Festa per 40 anni di Emporio con sfilata e mostra a Milano

“Non penso di dover retrocedere dalle mie idee e dal mio modo di pensare, non voglio retrocedere di un passo” dice Giorgio Armani al termine della sfilata con cui a Milano Emporio Armani festeggia in passerella i suoi primi 40 anni.
Una celebrazione accompagnata da un video proiettato all’inizio della sfilata, da una mostra all’Armani Silos, dall’uscita in passerella dei collaboratori storici Silvana Armani e Leo Dell’Orco, direttori degli uffici stile donna e uomo dell’Emporio, da una puntata speciale del magazine che porta il nome della linea, e anche da qualche riflessione.

Giorgio Armani (c) and Emporio Armani and Sergio Galeotti (R) poses with models at the endof Emporio Armani Spring Summer 2022 collection during Milan Fashion Week, Milan, Italy, 23 September 2021. ANSA/DANIEL DAL ZENNARO

“Sono stati 40 anni duri, durissimi ma anche belli, bellissimi, nonostante 40 anni di fantasie strane, proposte anche assurde, vedere dei ragazzi così semplici, puliti e carini – riflette Armani – mi ha fatto molto piacere, tengo duro per quello, perché ritengo il mio modo di pensare trovi poi un riscontro notevole”. E se in 4 decenni Emporio trova ancora la via per arrivare ai giovani e rimanere nuovo un motivo c’è: “ci sono le cure termali e i lifting” scherza Armani, spiegando poi che “ci si rinnova guardandosi intorno e non facendo ciò che ti viene proposto”.

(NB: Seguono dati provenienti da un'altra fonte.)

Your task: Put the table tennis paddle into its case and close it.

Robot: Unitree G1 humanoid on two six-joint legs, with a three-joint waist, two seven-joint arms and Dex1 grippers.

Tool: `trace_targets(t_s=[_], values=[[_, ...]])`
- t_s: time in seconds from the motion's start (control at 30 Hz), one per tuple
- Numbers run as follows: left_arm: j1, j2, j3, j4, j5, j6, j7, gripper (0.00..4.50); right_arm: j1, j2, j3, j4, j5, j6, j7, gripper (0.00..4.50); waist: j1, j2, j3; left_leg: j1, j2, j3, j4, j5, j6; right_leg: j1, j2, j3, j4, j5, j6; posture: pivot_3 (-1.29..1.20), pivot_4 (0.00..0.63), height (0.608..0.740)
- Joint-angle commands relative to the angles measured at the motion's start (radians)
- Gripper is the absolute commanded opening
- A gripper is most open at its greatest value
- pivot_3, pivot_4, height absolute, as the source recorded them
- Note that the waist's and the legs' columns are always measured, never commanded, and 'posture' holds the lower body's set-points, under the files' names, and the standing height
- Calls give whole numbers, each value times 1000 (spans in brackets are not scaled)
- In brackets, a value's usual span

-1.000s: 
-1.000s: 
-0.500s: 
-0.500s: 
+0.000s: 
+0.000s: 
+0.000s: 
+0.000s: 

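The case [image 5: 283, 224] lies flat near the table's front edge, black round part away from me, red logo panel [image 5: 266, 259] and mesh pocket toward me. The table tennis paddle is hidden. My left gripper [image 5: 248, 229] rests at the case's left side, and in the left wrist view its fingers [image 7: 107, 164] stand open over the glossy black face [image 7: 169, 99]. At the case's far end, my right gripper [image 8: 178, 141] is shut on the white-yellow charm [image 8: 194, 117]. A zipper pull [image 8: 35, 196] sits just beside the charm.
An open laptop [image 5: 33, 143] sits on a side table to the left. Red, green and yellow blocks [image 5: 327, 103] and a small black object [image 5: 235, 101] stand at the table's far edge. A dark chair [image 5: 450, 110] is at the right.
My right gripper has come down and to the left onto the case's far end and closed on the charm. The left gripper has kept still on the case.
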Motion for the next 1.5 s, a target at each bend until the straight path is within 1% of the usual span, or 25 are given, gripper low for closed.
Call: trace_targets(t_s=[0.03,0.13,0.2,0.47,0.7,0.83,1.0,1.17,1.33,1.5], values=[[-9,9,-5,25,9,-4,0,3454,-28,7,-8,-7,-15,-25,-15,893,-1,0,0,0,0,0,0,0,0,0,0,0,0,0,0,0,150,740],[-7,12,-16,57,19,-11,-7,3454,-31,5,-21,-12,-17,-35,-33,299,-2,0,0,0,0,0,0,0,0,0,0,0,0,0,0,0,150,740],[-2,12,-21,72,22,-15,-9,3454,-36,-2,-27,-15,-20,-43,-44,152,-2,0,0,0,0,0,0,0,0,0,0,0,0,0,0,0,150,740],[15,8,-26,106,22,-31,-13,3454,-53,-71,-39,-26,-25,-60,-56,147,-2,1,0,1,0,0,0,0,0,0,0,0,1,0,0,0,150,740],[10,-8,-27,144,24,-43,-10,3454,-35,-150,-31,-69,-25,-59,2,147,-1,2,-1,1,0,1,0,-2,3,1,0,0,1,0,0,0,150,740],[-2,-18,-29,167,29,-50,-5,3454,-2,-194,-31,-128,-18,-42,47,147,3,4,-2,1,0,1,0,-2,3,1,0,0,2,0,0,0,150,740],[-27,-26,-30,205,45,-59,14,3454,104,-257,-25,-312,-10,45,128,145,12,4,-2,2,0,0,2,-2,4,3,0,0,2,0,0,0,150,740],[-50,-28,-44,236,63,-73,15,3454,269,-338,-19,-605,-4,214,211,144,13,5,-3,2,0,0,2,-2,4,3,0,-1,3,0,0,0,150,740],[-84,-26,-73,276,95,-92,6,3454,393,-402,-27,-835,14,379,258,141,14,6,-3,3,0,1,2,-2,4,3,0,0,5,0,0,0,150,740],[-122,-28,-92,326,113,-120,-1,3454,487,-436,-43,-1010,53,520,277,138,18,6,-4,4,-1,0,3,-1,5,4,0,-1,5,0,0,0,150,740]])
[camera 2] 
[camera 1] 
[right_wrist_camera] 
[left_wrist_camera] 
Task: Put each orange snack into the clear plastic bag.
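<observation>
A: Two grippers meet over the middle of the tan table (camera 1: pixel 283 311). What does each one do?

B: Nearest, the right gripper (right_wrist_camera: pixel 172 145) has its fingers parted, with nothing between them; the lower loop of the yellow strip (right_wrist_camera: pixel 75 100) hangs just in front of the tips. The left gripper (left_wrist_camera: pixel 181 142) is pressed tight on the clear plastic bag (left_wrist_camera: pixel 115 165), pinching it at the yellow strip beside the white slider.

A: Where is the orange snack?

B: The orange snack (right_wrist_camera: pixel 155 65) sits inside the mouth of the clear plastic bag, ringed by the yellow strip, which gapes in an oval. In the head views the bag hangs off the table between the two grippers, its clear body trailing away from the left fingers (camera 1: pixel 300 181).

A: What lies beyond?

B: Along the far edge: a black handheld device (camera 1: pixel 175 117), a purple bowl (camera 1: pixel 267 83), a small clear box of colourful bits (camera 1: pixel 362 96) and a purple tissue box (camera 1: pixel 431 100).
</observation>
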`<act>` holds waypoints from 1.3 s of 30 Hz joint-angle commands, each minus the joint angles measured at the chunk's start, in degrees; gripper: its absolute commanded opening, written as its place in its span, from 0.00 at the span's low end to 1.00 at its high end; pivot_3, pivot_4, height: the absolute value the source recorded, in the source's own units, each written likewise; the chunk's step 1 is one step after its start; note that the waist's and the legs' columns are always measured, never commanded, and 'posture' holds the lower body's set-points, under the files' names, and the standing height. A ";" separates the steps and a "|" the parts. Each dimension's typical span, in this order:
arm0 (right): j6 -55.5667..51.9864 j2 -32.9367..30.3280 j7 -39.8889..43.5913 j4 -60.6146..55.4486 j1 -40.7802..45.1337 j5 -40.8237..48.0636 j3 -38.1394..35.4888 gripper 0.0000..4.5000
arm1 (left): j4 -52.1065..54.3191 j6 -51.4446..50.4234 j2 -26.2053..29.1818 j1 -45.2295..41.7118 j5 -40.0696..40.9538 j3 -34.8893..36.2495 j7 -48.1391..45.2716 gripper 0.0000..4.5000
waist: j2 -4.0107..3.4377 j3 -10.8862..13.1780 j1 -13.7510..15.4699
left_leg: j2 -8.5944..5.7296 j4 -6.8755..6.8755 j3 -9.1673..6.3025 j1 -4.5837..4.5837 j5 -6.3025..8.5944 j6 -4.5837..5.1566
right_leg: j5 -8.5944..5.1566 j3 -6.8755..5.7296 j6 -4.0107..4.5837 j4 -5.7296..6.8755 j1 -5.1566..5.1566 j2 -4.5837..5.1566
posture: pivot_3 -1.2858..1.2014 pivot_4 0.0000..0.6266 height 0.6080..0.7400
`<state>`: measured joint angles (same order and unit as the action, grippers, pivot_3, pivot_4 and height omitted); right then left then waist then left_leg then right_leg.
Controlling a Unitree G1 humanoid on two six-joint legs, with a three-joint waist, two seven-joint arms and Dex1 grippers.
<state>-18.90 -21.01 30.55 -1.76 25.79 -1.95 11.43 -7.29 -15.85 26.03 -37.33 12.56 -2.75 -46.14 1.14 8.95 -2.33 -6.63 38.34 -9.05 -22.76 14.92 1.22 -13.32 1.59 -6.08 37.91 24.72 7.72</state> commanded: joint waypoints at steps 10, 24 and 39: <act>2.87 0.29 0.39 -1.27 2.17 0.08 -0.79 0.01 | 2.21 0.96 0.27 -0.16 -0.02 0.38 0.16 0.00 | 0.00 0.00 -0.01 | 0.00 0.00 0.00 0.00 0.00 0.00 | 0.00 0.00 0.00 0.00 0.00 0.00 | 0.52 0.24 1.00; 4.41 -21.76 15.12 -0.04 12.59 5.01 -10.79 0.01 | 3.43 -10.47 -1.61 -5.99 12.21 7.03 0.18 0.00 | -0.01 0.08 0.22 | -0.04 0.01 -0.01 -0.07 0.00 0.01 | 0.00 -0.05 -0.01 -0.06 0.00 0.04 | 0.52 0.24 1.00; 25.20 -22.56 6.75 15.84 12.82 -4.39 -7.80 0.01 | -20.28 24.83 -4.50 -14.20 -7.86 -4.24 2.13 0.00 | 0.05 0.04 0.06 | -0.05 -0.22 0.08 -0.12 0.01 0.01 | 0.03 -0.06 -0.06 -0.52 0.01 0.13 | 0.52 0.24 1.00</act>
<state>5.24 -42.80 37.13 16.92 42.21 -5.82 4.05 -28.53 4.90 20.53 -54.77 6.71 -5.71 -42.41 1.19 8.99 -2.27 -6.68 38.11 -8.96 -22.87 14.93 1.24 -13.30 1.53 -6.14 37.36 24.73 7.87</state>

Seguire la propria strada, in maniera chiara, come fece nel 1981, quando nacque l’Emporio. “Disegnai un aquilotto al telefono e Sergio (Galeotti, ndr) mi chiese ‘troviamo anche noi una Lacoste?’ e io dissi, ‘cosa volta alto?’. ‘L’aquila’ rispose lui e allora facemmo l’aquila”. Un simbolo conosciuto in tutto il mondo e nato a Milano, città tanto legata al nome Armani che “da quando ho fatto il murales in Broletto – racconta lui – i tassisti chiedono ai passeggeri ‘la porto da Armani?'”. Di questo e di molto altro – la parità tra uomo e donna, l’erotismo, i viaggi – parla la mostra ‘The way we are’: “Emporio Armani nasce nel 1981 – in anticipo sui tempi. L’ho immaginato – racconta Armani – come una linea con cui sperimentare, catturando le nuove tendenze e proponendo una moda democratica, un contenitore nel quale ciascuno può trovare qualcosa e farlo proprio, interpretandolo in modo personale.
Oggi rappresenta la declinazione trasversale e dinamica del mio concetto di stile e non ha perso lo spirito iniziale di individualità e aggregazione, di ricerca e libertà”.
Lo spirito di Emporio pervade la mostra, curata personalmente da Giorgio Armani, che andrà a sostenere i progetti volti a contrastare l’abbandono scolastico di Save the Children. Anche la moda, riflette Armani, può educare: “mi sono proposto di diventare maestro e infatti mi ci chiamano” scherza, per poi spiegare che anche grazie a una cultura dell’abito “puoi riconoscere te stesso e quello che puoi essere, in un modo o in un altro, e io preferisco altro”.
Un altro che per la prossima primavera estate si traduce in una collezione che ha il suo centro nella leggerezza, nella fluidità dei tagli e nel colore: “l’ottimismo – spiega Armani – sta nel fatto che chi veste questi abiti si sente più sicuro e rasserenato“. Sono colori che partono dai toni del deserto per arrivare ai pastello e divampare in un’esplosione finale di rossi, verdi, blu saturi, per abitini di frange di paillettesper lei e completi bermuda-casacca in scintillante shantung per lui. Sono colori “un po’ fuori tema nel panorama Armani ma mi sembrava necessario – racconta lo stilista – dare un colpo di allegria e questi colori mi fanno gioire”. Così come le collane da uomo grandi e colorate, uguali a quelle di lei, in un interscambio continuo di mondo maschile e femminile. Per lei sfilano abiti sottili e segnati in vita, blouson e pantaloni fluidi proposti come nuovo suit, blazer leggeri come camicie, fantasie e linee che sono echi di viaggi. Lui condivide la stessa idea di morbida eleganza, fatta di giacche-camicia, casacche ampie e pantaloni pigiama, maglie stampate effetto tatuaggio e denim sartoriale, ma anche bermuda in shantung con bluse in seta e slipper in pelle.